◆ Exercise brief:
You are asked to filter the data below and copy every line holding "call".

◆ Exercise data:

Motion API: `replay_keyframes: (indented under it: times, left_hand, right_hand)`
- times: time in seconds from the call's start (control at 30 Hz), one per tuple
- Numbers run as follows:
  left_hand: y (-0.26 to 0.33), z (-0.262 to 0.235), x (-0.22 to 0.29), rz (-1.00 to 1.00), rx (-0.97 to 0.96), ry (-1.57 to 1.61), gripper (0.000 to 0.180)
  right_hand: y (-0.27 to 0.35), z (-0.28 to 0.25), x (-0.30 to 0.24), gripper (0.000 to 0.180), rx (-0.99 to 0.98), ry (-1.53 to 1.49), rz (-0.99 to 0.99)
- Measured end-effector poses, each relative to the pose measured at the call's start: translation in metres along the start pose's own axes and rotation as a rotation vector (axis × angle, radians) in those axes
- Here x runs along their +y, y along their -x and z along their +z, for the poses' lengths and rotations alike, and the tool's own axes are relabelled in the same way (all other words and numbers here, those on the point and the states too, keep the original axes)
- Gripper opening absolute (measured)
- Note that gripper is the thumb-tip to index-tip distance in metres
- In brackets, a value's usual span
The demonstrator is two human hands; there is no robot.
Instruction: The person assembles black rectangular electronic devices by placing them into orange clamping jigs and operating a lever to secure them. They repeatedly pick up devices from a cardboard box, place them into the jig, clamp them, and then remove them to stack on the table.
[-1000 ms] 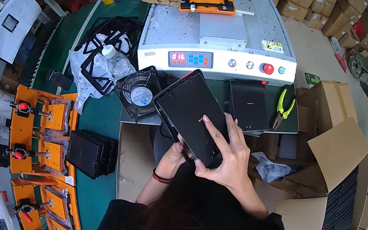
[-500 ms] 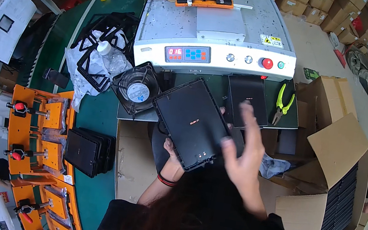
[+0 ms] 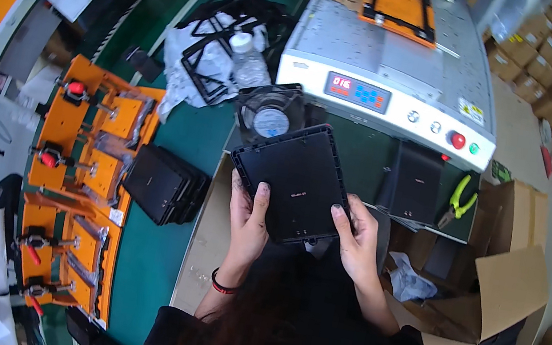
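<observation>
Black panel held in both hands, its upper part overlapping, in this view, the front edge of the green table. The left hand clasps its left side, thumb on the face; the right hand clasps the right side likewise. A round fan sits near that front edge; pliers lie at the right front corner.

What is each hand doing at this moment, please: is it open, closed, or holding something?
Left hand: holding the panel by its left side, thumb on top.
Right hand: holding the same panel's right side, thumb on top.
</observation>
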State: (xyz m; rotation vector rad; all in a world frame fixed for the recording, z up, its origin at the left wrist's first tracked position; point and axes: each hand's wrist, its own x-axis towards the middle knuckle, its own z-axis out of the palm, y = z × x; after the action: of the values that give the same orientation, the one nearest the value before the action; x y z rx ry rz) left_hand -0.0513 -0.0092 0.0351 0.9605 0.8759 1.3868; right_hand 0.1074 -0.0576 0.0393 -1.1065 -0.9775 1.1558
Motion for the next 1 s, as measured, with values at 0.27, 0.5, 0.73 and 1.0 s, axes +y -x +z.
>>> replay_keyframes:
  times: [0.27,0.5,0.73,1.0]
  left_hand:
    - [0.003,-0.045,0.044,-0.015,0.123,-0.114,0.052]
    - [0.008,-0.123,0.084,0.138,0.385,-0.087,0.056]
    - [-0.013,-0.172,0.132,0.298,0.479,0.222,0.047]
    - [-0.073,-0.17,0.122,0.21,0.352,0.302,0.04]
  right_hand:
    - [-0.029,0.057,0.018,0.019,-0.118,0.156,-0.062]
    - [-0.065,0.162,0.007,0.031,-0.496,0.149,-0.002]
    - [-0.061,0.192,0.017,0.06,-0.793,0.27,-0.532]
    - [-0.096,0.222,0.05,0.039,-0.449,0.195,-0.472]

◆ Result of the task:
- times: time in seconds from the call's start (control at 30 Hz), one per tuple
- Measured end-effector poses, each relative to the pose measured at the call's start: translation in metres along the start pose's own axes and rotation as a rotation vector (axis × angle, radians) in those axes

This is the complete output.